Apesar do trabalho já realizado, o pároco, que também é formado em direito, diz que não está satisfeito. "Deu resultado, mas precisa melhorar. Ainda existem alguns outdoors em Goiânia que não foram retirados. Outros estão sendo levados para outras cidades, como Aparecida de Goiânia e Trindade, que não têm essa legislação", diz.
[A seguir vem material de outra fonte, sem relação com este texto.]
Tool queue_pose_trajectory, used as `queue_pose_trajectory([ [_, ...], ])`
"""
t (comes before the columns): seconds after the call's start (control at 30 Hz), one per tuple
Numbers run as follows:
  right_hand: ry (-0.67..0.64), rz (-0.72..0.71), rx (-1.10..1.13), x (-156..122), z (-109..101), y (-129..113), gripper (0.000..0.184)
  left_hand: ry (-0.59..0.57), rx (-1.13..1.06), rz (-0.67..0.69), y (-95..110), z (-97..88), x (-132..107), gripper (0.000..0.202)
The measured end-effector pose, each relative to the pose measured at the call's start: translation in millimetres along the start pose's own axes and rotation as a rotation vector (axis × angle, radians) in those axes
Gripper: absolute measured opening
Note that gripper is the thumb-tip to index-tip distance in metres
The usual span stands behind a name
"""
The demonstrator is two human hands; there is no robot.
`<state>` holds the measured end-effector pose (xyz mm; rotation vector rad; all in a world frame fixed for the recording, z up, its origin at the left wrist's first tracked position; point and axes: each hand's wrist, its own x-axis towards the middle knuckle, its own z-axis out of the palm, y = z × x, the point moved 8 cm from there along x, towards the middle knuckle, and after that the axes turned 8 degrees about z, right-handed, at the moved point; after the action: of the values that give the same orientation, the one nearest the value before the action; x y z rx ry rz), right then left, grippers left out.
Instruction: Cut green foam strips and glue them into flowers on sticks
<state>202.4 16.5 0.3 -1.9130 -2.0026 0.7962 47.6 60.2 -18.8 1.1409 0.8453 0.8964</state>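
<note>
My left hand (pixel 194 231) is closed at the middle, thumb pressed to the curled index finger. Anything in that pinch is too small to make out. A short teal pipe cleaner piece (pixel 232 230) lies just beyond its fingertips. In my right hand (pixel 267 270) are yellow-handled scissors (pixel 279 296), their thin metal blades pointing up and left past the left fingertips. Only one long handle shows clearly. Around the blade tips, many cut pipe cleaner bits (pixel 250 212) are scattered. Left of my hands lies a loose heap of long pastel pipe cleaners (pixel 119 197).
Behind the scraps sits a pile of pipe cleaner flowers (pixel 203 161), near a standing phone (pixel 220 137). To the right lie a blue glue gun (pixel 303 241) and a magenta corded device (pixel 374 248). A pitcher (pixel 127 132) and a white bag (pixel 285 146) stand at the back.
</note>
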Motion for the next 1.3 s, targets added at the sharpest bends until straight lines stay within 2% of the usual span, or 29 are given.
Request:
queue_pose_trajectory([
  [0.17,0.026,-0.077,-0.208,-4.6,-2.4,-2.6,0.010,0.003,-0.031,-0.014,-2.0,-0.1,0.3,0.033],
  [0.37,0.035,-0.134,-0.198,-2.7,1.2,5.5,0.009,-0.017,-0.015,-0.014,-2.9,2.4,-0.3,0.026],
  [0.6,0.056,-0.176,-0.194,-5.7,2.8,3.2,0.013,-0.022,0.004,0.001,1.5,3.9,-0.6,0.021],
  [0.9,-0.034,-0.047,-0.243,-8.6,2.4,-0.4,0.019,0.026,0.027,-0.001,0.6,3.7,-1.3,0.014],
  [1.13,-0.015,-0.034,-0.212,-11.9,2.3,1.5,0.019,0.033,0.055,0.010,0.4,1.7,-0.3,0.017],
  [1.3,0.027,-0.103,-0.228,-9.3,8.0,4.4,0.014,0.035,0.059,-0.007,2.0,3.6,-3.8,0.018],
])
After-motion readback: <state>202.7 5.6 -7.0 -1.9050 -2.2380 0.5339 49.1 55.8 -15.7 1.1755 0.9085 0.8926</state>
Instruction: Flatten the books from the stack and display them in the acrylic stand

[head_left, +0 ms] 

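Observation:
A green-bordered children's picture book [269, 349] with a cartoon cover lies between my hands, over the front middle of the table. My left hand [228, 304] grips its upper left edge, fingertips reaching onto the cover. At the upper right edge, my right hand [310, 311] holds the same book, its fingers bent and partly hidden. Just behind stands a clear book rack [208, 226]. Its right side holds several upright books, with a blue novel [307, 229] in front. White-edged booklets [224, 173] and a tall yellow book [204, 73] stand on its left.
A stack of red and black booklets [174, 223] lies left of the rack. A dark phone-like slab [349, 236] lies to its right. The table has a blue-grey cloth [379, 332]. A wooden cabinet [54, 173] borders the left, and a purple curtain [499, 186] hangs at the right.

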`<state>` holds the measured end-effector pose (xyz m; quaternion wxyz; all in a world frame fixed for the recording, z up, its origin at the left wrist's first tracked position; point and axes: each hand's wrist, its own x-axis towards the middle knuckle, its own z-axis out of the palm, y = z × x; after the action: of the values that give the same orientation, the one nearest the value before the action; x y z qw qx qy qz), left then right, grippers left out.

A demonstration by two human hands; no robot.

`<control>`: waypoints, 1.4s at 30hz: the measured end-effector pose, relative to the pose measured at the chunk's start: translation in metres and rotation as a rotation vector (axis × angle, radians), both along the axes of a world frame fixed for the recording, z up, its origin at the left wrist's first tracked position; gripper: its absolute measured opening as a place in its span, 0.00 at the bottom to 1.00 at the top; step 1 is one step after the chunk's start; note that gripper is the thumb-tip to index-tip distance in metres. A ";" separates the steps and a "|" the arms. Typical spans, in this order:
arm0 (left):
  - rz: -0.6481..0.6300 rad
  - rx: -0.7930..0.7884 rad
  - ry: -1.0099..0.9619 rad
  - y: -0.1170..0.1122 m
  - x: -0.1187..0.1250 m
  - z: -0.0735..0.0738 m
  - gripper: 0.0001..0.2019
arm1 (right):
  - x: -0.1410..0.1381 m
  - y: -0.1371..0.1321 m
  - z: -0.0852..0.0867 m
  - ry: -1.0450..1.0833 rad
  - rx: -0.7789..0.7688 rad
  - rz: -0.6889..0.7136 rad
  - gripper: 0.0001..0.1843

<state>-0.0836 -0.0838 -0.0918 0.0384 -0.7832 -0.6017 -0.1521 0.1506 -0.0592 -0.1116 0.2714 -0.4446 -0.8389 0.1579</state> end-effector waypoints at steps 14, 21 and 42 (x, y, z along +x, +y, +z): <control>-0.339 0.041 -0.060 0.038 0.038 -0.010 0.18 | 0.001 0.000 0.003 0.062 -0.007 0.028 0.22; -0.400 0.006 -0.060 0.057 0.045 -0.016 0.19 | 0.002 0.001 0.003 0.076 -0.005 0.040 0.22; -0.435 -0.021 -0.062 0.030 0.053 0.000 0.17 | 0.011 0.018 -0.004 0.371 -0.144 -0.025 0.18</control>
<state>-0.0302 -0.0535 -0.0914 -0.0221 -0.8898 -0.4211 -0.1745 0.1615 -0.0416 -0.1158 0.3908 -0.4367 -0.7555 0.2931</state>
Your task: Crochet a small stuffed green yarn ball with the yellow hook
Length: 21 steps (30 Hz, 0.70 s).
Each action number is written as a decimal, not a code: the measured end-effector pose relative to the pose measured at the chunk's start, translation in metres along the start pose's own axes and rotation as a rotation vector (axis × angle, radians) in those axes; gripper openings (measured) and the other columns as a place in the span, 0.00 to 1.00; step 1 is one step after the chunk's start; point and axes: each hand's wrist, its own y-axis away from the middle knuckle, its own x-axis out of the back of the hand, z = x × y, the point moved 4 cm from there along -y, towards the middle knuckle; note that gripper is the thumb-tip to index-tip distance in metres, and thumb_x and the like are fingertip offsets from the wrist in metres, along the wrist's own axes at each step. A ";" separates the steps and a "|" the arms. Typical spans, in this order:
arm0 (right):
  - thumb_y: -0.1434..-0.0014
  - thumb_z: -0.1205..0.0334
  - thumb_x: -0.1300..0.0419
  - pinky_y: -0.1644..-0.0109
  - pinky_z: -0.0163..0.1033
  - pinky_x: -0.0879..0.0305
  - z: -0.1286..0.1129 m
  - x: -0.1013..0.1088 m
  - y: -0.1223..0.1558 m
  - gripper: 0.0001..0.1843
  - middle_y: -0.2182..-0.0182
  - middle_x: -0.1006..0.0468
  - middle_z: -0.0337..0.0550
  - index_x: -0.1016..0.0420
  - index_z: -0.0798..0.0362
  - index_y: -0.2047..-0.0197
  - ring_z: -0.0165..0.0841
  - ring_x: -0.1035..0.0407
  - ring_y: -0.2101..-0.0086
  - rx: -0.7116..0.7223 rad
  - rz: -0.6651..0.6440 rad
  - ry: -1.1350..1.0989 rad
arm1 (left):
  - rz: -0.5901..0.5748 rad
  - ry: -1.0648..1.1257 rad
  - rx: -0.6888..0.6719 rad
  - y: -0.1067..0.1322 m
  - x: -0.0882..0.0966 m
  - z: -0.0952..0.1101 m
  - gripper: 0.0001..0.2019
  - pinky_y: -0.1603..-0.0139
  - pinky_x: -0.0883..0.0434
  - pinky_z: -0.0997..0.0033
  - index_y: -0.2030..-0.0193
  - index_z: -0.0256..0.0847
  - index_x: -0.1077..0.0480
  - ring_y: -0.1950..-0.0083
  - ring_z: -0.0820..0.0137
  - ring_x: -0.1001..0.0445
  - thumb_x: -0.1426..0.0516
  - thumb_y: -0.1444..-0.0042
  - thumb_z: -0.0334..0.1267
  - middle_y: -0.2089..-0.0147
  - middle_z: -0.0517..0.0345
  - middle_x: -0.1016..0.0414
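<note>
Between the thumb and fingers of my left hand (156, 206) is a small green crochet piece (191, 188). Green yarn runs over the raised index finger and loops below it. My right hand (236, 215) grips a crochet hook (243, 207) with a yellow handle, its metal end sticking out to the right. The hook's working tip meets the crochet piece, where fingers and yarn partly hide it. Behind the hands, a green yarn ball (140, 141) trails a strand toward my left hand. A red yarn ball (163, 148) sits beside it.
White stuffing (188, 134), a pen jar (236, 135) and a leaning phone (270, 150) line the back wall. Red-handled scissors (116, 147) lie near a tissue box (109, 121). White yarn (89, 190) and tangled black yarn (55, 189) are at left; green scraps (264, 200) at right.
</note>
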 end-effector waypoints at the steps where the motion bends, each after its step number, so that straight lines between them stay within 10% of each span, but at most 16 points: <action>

Na tentativa de abranger a fiscalização, o padre ganhou um aliado dentro da Câmara Federal. Eleito nas últimas eleições como o deputado mais votado da história de Goiás, o delegado Waldir Soares abraçou a causa do padre. Frequentador da paróquia, ele se dispôs a ajudar.
"Já acompanhava a luta praticamente sozinha dele e disse que iria ajudá-lo. Minha intenção é conversar com os prefeitos da Região Metropolitana em relação à fiscalização e com a Polícia Civil para averiguar a conduta criminosa por exposição de pornografia. Também estudo ampliar essa lei de Goiânia para o âmbito federal", conta.

Anúncio de casa de show pede doação de alimentos em troca de ingresso: 'Afronta
Preocupação
Para o padre, a questão dos anúncios não é só religiosa. Ele afirma que não defende uma bandeira católica, mas sim de apoio e preservação da família. Em um caso que afirma ter atendido, o pároco diz ter ficado assustado com a forma que a publicidade está atingido as pessoas, principalmente, crianças.
Trabalho com crianças na catequese e uma mãe me procurou com um filho dela de 12 anos sem saber o que fazer porque ele disse que, quando adulto, queria trabalhar com uma rede de motéis porque tinha visto os outdoors. É lamentável essa situação. Essas casas são legais? Isso é problema da Justiça. Mas colocar isso publicamente como se fosse o comércio de uma feira é bem diferente", opina.
Outro ponto que causou espanto ao religioso foi o fato de alguns estabelecimentos relacionarem o acesso a festas nesses locais com ações de solidariedade. Na conta do Facebook da paróquia, há um anúncio de uma casa de show que diz: "Entrada 5 kg de alimento não perecível. Toda segunda de fevereiro. Ajude as pessoas carentes festando. Deus vai te abençoar muito". "Isso é uma afronta a nossa fé a todos os cristãos", diz o padre.

Polêmicas
Não é a primeira vez que o Padre Luiz se envolve em um assunto polêmico. Depois de ficar por 15 anos à frente da Paróquia Sagrada Família, na Vila Canaã, em Goiânia, ele foi afastado em maio de 2011. A saída gerou clamor dos antigos fiéis por sua volta. Por esse episódio, ele ficou conhecido como o "padre das multidões".
O padre no dia em que voltou a celebrar uma missa após quase um ano
Em fevereiro de 2012, ele assumiu o comando da Paróquia Santa Teresinha do Menino Jesus. Na primeira missa, levou 3 mil fiéis a um espaço onde cabiam apenas 300. Na época, por todo envolvimento que tinha com a comunidade, ele admite ter ficado magoado. Porém, hoje, revela que conseguiu entender a mudança.
"Hoje consigo perceber que a mão de Deus me levou claramente para o lugar onde as pessoas precisavam muito. Todos os dias em que tenho que ajudar alguém vejo como uma grande graça. Naquele momento, Deus me fechou os olhos para as coisas que eu não estava pronto a acolher e para abrir as portas em outro lugar sempre caminhando com fé", afirma ele, que já tem 19 anos de sacerdócio.